Robbie Lodder was eight when he became the catalyst for the formation of Australia’s first bone marrow registry from which the Fight Cancer Foundation grew.

The plight of the charismatic, dark-eyed boy, who appeared on 60 Minutes, Today Tonight, A Current Affair, in New Idea and on the front page of Melbourne’s Sun News-Pictorial, touched Australians, who signed up to become donors by the tens of thousands.

The highly public effort to save Robbie became pivotal to the formation not only of the registry but to the BMDI Cord Blood Bank established in his memory – both of which have given so many, like Wilson, a second chance at life.

Today, reflecting on his son’s legacy, Ray Lodder will scarcely allow that he played his own part as a tireless fund-raiser and advocate.

The gravel-voiced retired manufacturer still lives in Woodend, surrounded by the community which rallied round Robbie after his diagnosis. Robbie’s short life is celebrated in the Woodend’s Children Park with a walkway and lookout named in his honour.

Standing in the park watching children play, Lodder smiles. “It’s a lovely way to be remembered.”

He vividly recalls the shock when Robbie was diagnosed with chronic myeloid leukaemia (CML) in March, 1989.

“Back then the only cure for a CML patient was a bone marrow transplant.
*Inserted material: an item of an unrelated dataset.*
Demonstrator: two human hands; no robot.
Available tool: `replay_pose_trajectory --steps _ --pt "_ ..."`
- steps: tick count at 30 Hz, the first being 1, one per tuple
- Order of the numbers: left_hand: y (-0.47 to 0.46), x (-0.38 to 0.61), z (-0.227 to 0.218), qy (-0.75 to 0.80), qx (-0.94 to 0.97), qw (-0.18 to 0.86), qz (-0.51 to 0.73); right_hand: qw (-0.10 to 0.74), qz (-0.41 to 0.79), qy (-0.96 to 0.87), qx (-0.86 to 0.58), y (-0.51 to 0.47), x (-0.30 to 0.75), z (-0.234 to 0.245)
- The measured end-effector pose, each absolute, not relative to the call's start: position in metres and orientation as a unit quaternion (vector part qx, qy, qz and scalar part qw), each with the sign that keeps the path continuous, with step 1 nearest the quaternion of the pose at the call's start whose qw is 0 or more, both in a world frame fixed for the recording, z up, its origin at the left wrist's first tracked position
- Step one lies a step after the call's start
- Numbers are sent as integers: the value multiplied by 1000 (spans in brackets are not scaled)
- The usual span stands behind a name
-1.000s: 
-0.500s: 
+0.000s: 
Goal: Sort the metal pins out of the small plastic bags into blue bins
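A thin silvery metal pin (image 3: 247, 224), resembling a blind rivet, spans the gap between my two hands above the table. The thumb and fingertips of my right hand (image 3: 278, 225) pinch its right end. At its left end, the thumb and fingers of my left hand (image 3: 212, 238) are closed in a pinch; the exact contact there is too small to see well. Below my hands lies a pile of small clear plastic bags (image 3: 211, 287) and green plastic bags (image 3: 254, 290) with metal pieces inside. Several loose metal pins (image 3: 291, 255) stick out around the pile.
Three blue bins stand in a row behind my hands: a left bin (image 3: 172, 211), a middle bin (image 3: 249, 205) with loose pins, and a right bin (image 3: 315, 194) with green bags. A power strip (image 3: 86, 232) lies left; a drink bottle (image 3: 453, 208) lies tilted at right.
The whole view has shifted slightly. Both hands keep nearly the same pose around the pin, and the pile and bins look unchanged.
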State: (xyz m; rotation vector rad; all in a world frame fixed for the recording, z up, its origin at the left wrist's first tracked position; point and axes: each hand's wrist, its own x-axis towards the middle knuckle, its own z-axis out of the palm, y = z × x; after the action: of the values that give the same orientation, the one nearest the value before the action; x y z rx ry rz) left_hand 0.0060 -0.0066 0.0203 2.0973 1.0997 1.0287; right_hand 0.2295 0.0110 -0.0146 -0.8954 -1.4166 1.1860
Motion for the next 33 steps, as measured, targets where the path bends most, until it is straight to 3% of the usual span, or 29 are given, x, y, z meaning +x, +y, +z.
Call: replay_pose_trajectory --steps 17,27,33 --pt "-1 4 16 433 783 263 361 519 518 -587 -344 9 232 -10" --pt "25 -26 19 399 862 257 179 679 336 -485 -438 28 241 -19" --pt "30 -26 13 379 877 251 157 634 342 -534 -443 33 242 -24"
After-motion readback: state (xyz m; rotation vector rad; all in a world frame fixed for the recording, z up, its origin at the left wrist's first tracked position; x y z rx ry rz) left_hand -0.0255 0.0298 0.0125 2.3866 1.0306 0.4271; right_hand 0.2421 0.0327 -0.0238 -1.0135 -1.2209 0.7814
So in my naivety, I said ‘Oh well, we better get him one of those then’. When I was told there was no bone marrow registry in Australia, I was most indignant.”

Together with a handful of other Melbourne parents who had children with or lost to leukaemia, Lodder set about establishing the life-giving service.

“I was going to turn heaven and earth over to find a cure for Rob,” he says.

“Linda [Robbie’s mother] and I went around the world. We went to the Anthony Nolan Register in the UK, we went to specialists in Holland, we went to Seattle to one of the biggest and most successful hospitals for the treatment of leukaemia.”

But no match on the fledgling Australian registry or those overseas could be found for Robbie.

It was the world’s leading expert, Professor John Goldman, who pioneered bone-marrow transplantation for CML, who confirmed the worst after reviewing results of thousands of tests.

“He said, ‘You know, you are not likely to get a match … he’s going to die’ – there weren’t any ifs about it. Then he said: ‘Have you ever considered having more children, because at least one in four siblings is going to be a match’.”

The couple’s decision to have another child sparked controversy.

“Some people publicly accused us of having babies for spare parts,” Lodder recalls.

“It was really quite hurtful, but to some degree what was said touched a nerve because in a way – while we were happy to have another child and had never previously ruled the idea out – Matthew was born with some hope he could also save Robbie.

“He wasn’t a match, sadly, but he is such a lovely, lovely boy and we were – and of course always will be – so very glad to have him.”

In 1991, Robbie, aged 11, died from complications arising after a bone marrow transplant from his grandmother which was a close but not complete
match.

Lodder continued his work, driving his considerable energies to establishing, in 1996, the BMDI cord blood bank which is now part of the national AusCord network.

Last year there were more than 2000 life-saving bone marrow, cord blood and peripheral stem cell transplants in Australia and New Zealand.

But for Ray Lodder and his former wife Linda, it will forever be a story that began with one little boy.